It’s no longer news that Americans are getting fatter; two-thirds of adults are now overweight, up from 45% in 1960. One-third are obese—defined as a body-mass index (BMI) ≥30—as are 17% of children.1 Such numbers tell only the beginning of the story, however, because all that extra weight affects overall health and has repercussions for orthopedic, orthotic, and prosthetic treatment of the lower extremities.

Obesity is a risk factor for a host of medical problems including diabetes, heart disease, stroke, and osteoarthritis (OA), according to the National Institutes of Health. As a result, it may affect the lower extremities directly—say, via OA of the knees—or indirectly, by increasing the risk of amputation, which occurs in diabetes patients at rates 10 times those of people without diabetes.2

A recent study found that obesity also increases the risk of overuse injuries such as tendinitis, plantar fasciitis, and osteoarthritis.3 This makes sense when you realize that every pound of body weight puts three pounds of force through the foot while walking, and seven pounds when running.

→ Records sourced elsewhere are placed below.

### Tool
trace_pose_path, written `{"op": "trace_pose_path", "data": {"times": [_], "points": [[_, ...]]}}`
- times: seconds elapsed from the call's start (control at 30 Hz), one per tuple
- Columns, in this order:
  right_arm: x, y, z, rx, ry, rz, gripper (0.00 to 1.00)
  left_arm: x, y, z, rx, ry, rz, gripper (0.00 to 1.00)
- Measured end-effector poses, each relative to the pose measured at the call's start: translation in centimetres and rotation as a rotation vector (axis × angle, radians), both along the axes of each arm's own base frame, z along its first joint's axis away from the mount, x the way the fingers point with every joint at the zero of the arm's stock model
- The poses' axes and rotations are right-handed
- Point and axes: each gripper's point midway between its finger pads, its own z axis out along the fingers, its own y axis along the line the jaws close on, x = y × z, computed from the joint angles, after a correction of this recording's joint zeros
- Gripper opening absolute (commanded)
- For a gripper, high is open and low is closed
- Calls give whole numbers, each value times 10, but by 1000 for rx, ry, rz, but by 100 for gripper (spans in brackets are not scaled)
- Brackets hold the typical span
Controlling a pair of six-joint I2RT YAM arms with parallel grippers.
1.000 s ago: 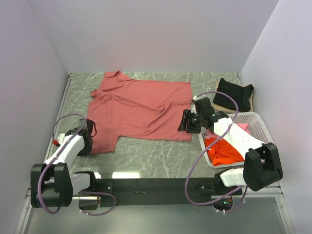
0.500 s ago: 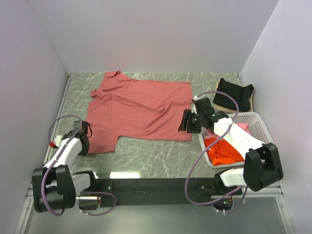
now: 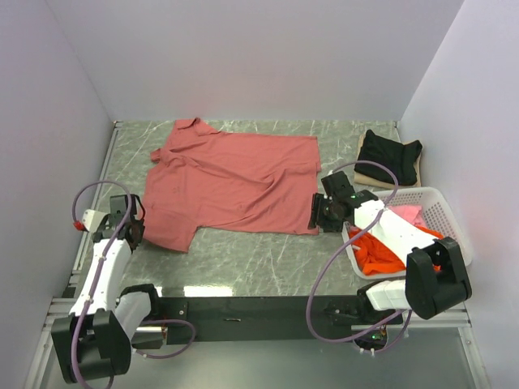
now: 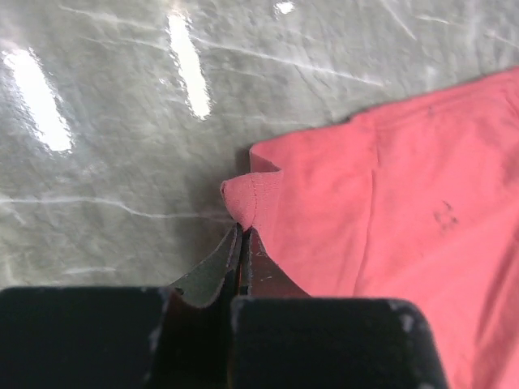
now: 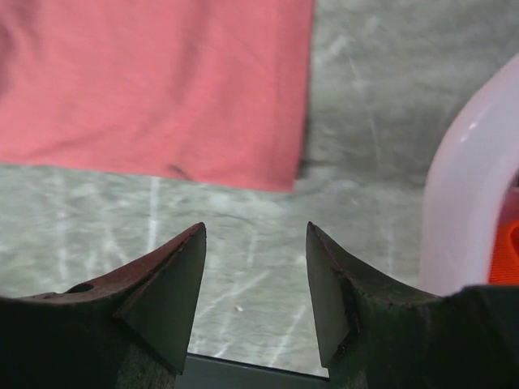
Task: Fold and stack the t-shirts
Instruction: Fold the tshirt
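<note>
Shows the brick-red t-shirt (image 3: 235, 182) spread open across the far middle of the grey marbled table (image 3: 243, 259), collar toward the far left, hem toward the right, creased through the middle. Pinches its near-left sleeve corner (image 4: 253, 201) in the left gripper (image 4: 242, 237), jaws pressed together on the cloth, the corner bunched at the fingertips. Holds the right gripper (image 5: 255, 235) spread wide and empty over bare table, just beside the shirt's near-right hem corner. Has the orange t-shirt (image 3: 375, 253) and pink t-shirt (image 3: 408, 215) heaped in the white basket (image 3: 444, 217) at the right. Has the black t-shirt (image 3: 389, 152) folded in the far right corner on a tan board (image 3: 366, 173).
</note>
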Motion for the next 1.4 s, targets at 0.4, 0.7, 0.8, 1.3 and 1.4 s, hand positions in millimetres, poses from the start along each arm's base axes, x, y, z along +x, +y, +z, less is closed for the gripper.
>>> {"op": "trace_pose_path", "data": {"times": [0.4, 0.7, 0.8, 1.3, 1.4], "points": [[-3, -4, -17, -101, 43, -50, 60, -1, -19, 3, -48, -64, -68, 1], [5, -2, -36, -160, 81, -72, 60, 1, -27, 16, -40, -124, -107, 1], [7, -1, -42, -179, 88, -76, 59, 0, -28, 16, -41, -122, -109, 1], [10, 10, -51, -201, 72, -67, 7, -12, -28, 11, -32, -92, -107, 1], [8, 12, -50, -207, 72, -56, 0, -17, -27, 11, -30, -87, -105, 1]]}}
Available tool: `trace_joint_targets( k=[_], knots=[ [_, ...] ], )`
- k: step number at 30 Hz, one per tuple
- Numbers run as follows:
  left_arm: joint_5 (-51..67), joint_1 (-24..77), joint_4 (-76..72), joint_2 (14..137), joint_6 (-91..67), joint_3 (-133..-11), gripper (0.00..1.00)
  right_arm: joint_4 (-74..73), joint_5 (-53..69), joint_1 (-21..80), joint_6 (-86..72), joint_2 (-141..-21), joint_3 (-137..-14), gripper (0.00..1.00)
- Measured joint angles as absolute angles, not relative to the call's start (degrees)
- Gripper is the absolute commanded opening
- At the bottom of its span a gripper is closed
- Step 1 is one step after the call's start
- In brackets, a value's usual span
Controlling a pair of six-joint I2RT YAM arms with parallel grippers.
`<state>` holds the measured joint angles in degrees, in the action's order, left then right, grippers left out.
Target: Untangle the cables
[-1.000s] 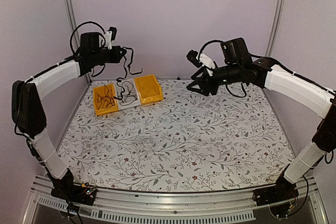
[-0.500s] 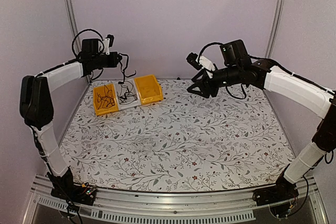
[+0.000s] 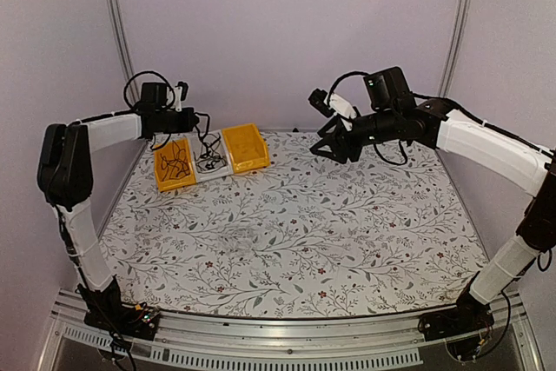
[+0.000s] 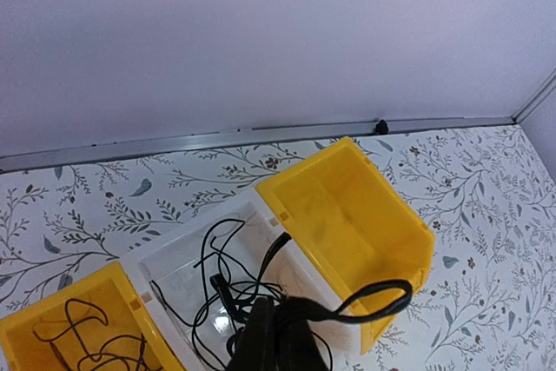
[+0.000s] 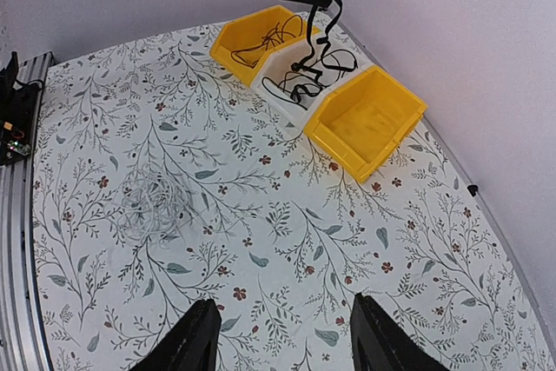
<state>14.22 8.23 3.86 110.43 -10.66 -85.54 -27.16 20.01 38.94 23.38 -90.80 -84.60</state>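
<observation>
The left pincer (image 3: 191, 117) hangs over the white bin (image 4: 169, 271) at the desk's (image 3: 365, 241) far left corner, clamped, as far as the wrist view shows, on a black cable (image 4: 382, 284). The cable's lower length trails into that bin, so the height probably serves to let its loops fall free of one another before it is sorted. Another black cord (image 3: 176, 161) lies coiled in the outer yellow bin (image 3: 159, 171). The inner yellow bin (image 4: 347, 215), touching the white one on the other side, holds nothing. A white cable (image 5: 149, 206) sits in a loose heap on the open middle of the desk, well apart from the bins. The right pincer (image 5: 287, 341) hovers high with its fingers apart and nothing between them. The bins sit close to the back wall (image 4: 261, 41), leaving little room behind them, while the whole near half of the desk is free for spreading cord.
</observation>
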Motion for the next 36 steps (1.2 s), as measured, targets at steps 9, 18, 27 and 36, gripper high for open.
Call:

One of that study’s authors, Carol Frey, MD, said that extra weight can even affect injury type.

“When people of normal weight suffer inversion injuries and roll over the side of the foot, they tend to injure their ligaments and have a sprain,” she said. “In an overweight person, the same movement often breaks the fifth metatarsal.”

Metabolic Syndrome Affects Healing

Frey, director of foot and ankle surgery and an assistant clinical professor at UCLA, as well as the fellowship director of the West Coast Sports Medicine Foundation in Manhattan Beach, CA, said the situation is more complicated than simple biomechanics, however. Even in nondiabetic people, obesity is associated with a metabolic syndrome that can slow the healing process—which means heavier patients might need to log considerably more time in an orthotic device than their lighter counterparts would before seeing a positive effect.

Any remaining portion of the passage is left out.